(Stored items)
*** Block opens ***
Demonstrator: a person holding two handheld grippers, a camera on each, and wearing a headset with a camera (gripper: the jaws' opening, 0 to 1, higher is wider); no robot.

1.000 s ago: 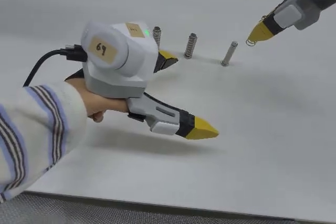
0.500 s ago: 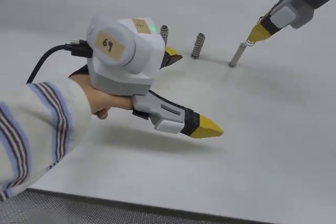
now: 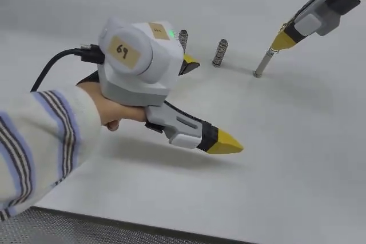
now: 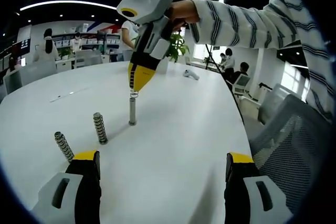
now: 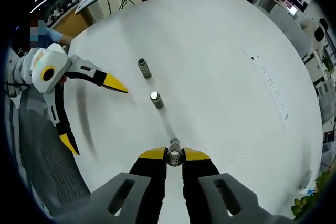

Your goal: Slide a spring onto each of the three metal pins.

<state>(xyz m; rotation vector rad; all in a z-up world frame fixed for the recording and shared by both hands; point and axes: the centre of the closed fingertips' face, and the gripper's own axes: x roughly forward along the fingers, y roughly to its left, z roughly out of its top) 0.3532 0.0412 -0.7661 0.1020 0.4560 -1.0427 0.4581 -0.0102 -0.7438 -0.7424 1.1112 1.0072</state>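
Between the jaws of the right gripper (image 5: 174, 154), clenched on it, the spring (image 5: 174, 158) sits at the top of the bare pin (image 3: 263, 64) just ahead of them. If the coil meets the pin off-axis, it could catch on the rim, buckle and spring free. The left gripper (image 4: 163, 157) hangs released, jaws wide, two loaded pins (image 4: 100, 127) ahead of its left jaw.

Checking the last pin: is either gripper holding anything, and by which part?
The right gripper holds a spring, pinched across its coils between the fingers, at the top of the bare pin. The left gripper is open, holding nothing.
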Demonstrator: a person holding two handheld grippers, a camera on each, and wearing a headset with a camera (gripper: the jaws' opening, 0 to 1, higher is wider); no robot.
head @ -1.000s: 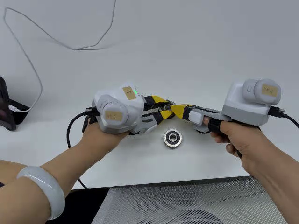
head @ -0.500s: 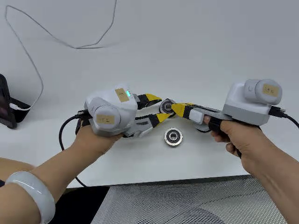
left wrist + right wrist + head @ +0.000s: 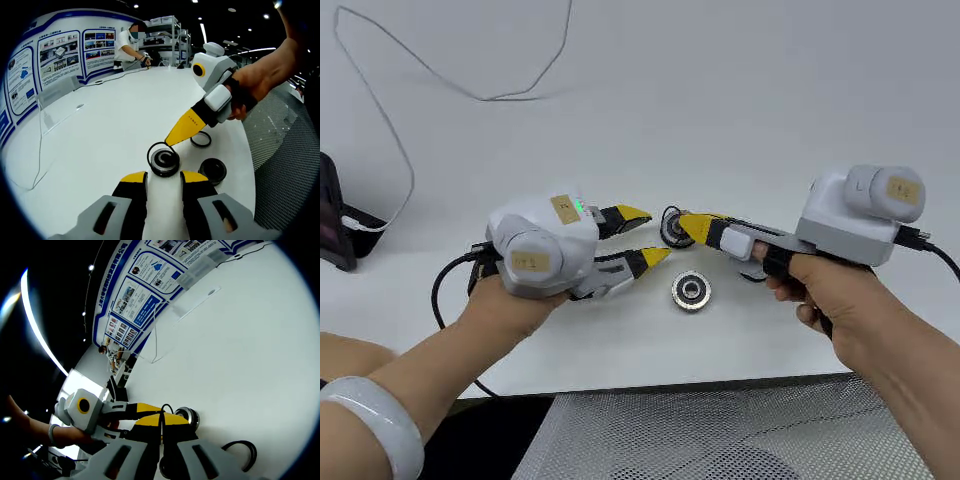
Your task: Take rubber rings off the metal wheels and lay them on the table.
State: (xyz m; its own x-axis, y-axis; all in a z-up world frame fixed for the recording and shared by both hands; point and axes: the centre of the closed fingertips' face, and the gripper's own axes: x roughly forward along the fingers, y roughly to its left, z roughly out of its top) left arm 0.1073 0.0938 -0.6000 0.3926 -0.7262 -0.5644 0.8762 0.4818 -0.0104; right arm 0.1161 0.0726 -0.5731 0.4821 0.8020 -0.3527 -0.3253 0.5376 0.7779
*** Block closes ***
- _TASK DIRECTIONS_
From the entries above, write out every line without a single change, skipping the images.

- _SOLVED EXERCISE_
Demonstrator: a person holding two handheld grippers, a camera on each, and wearing a headset with a camera (gripper: the jaws' opening, 0 to 1, higher is wider); no robot.

1.000 s ago: 
0.500 s ago: 
now: 
now: 
now: 

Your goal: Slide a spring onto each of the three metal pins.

<state>(xyz m; rotation vector rad; all in a z-up world frame fixed for the recording and shared by both hands; point and axes: the centre of the closed fingertips' face, and the gripper's own axes: x roughly forward along the fingers, y roughly to its left, z roughly out of its top) 0.3532 0.0412 -0.7661 0.1020 0.4560 -1.0427 0.4581 -0.0102 -0.7438 -0.7424 1.1112 1.0072</state>
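Between the jaws of the right gripper (image 5: 174, 154), clenched on it, the spring (image 5: 174, 158) sits at the top of the bare pin (image 3: 263, 64) just ahead of them. If the coil meets the pin off-axis, it could catch on the rim, buckle and spring free. The left gripper (image 4: 163, 157) hangs released, jaws wide, two loaded pins (image 4: 100, 127) ahead of its left jaw.

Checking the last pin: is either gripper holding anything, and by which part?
The right gripper holds a spring, pinched across its coils between the fingers, at the top of the bare pin. The left gripper is open, holding nothing.
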Demonstrator: a person holding two handheld grippers, a camera on each, and wearing a headset with a camera (gripper: the jaws' opening, 0 to 1, higher is wider); no robot.
head @ -1.000s: 
head @ -0.500s: 
left wrist + right wrist + head @ +0.000s: 
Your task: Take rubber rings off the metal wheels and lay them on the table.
State: (xyz m; its own x-axis, y-axis; all in a z-up world frame fixed for the recording and shared by both hands; point and axes: the centre of the closed fingertips' face, and the gripper's own axes: x roughly forward along the fingers, y roughly to its left, z roughly out of its top) left arm 0.1073 0.0938 -0.6000 0.3926 -0.7262 -0.5644 0.8762 0.4818 -0.0104; right arm 0.1161 0.0726 -0.5731 0.4821 0.8020 -0.3527 -0.3253 0.5376 0.7779

Nothing further is needed for the exercise.